Authenticity in a Digital Environment
Copyright 2000 by the Council on Library and Information Resources. No part of this publication may be reproduced or transcribed in any form without permission of the publisher. Requests for reproduction should be submitted to the Director of Communications at the Council on Library and Information Resources.

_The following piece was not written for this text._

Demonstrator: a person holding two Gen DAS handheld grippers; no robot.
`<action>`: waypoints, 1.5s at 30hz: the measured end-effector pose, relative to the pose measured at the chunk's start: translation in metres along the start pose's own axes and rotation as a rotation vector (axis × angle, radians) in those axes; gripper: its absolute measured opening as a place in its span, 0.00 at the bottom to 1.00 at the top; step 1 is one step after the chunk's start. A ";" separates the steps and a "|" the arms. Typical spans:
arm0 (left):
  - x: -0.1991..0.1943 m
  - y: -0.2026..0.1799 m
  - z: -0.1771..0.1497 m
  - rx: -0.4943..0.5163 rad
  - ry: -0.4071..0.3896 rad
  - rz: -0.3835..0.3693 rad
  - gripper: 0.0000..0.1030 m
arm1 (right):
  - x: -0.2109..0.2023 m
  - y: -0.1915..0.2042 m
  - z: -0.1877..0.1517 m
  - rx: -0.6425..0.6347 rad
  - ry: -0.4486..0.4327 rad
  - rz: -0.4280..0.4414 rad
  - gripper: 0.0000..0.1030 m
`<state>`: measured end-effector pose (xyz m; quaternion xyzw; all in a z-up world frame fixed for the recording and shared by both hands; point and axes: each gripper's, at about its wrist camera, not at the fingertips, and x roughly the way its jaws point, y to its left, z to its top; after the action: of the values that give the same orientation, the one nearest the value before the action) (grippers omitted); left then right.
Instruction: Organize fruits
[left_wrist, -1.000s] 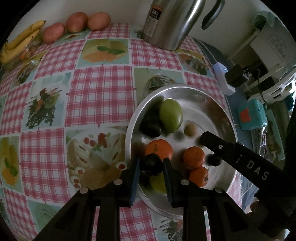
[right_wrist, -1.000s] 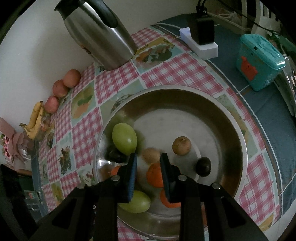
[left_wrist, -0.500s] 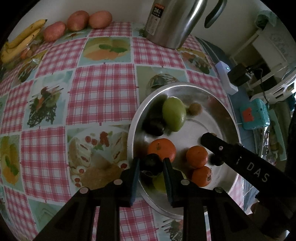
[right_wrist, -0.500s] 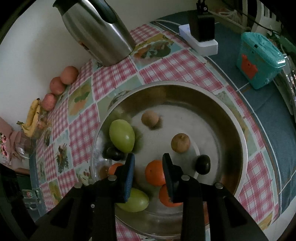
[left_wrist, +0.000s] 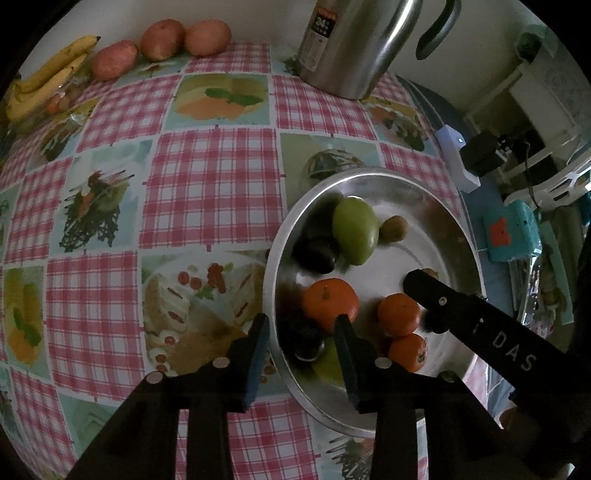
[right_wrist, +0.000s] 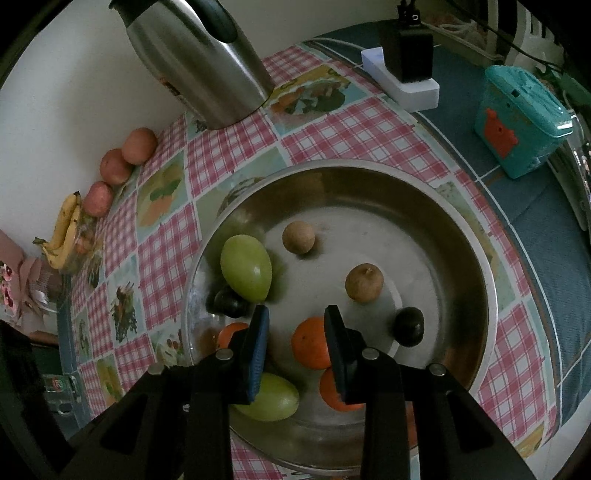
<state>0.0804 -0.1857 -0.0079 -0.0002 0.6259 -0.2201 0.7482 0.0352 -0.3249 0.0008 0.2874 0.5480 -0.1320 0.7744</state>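
Note:
A steel bowl (left_wrist: 369, 173) (right_wrist: 369, 163) on the checked tablecloth holds green mangoes (left_wrist: 354, 230) (right_wrist: 245, 267), oranges (left_wrist: 330, 301) (right_wrist: 308, 343), small brown fruits (right_wrist: 298, 236) and dark plums (right_wrist: 408, 326). My left gripper (left_wrist: 302, 325) hangs over the bowl's near-left rim and its jaws are opening. A dark plum (left_wrist: 301, 338) lies in the bowl between the fingers, with neither pad pressing on it. My right gripper (right_wrist: 295, 314) hovers over the bowl's middle, slightly open, with nothing between its pads. One of the right gripper's fingers (left_wrist: 443, 302) also shows in the left wrist view.
A steel thermos jug (left_wrist: 351, 44) (right_wrist: 199, 62) stands at the back of the table. Three reddish fruits (left_wrist: 162, 38) and bananas (left_wrist: 44, 77) lie along the far left edge. A white power strip (right_wrist: 400, 81) and a teal box (right_wrist: 521, 118) sit to the right.
The left jaws have parted and the dark plum has dropped from between the pads into the bowl. A small brown fruit rolled from the right gripper toward the bowl's far side.

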 end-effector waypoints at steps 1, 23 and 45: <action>-0.001 0.001 0.001 -0.004 -0.003 0.001 0.39 | 0.000 0.000 0.000 -0.002 0.001 0.000 0.31; -0.017 0.087 0.011 -0.262 -0.074 0.153 0.90 | 0.004 0.029 -0.007 -0.129 0.020 -0.047 0.34; -0.051 0.106 -0.015 -0.243 -0.182 0.448 1.00 | 0.002 0.070 -0.044 -0.329 -0.034 -0.127 0.93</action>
<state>0.0953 -0.0687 0.0068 0.0289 0.5624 0.0285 0.8259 0.0386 -0.2428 0.0096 0.1193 0.5661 -0.0938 0.8103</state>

Authentication of Digital Objects: Lessons from a Historian's Research, by Charles T. Cullen
Archival Authenticity in a Digital Age, by Peter B. Hirtle
Preserving Authentic Digital Information, by Jeff Rothenberg
Authenticity in Perspective, by Abby Smith
Charles T. Cullen is president and librarian of the Newberry Library in Chicago. A legal historian, Mr. Cullen earned his Ph.D. degree from the University of Virginia. He has taught at Princeton University, the College of William and Mary, and Averett College. While at the College of William and Mary, he worked on the Papers of John Marshall, and became editor of that project in 1976. At Princeton, he was editor of the Papers of Thomas Jefferson.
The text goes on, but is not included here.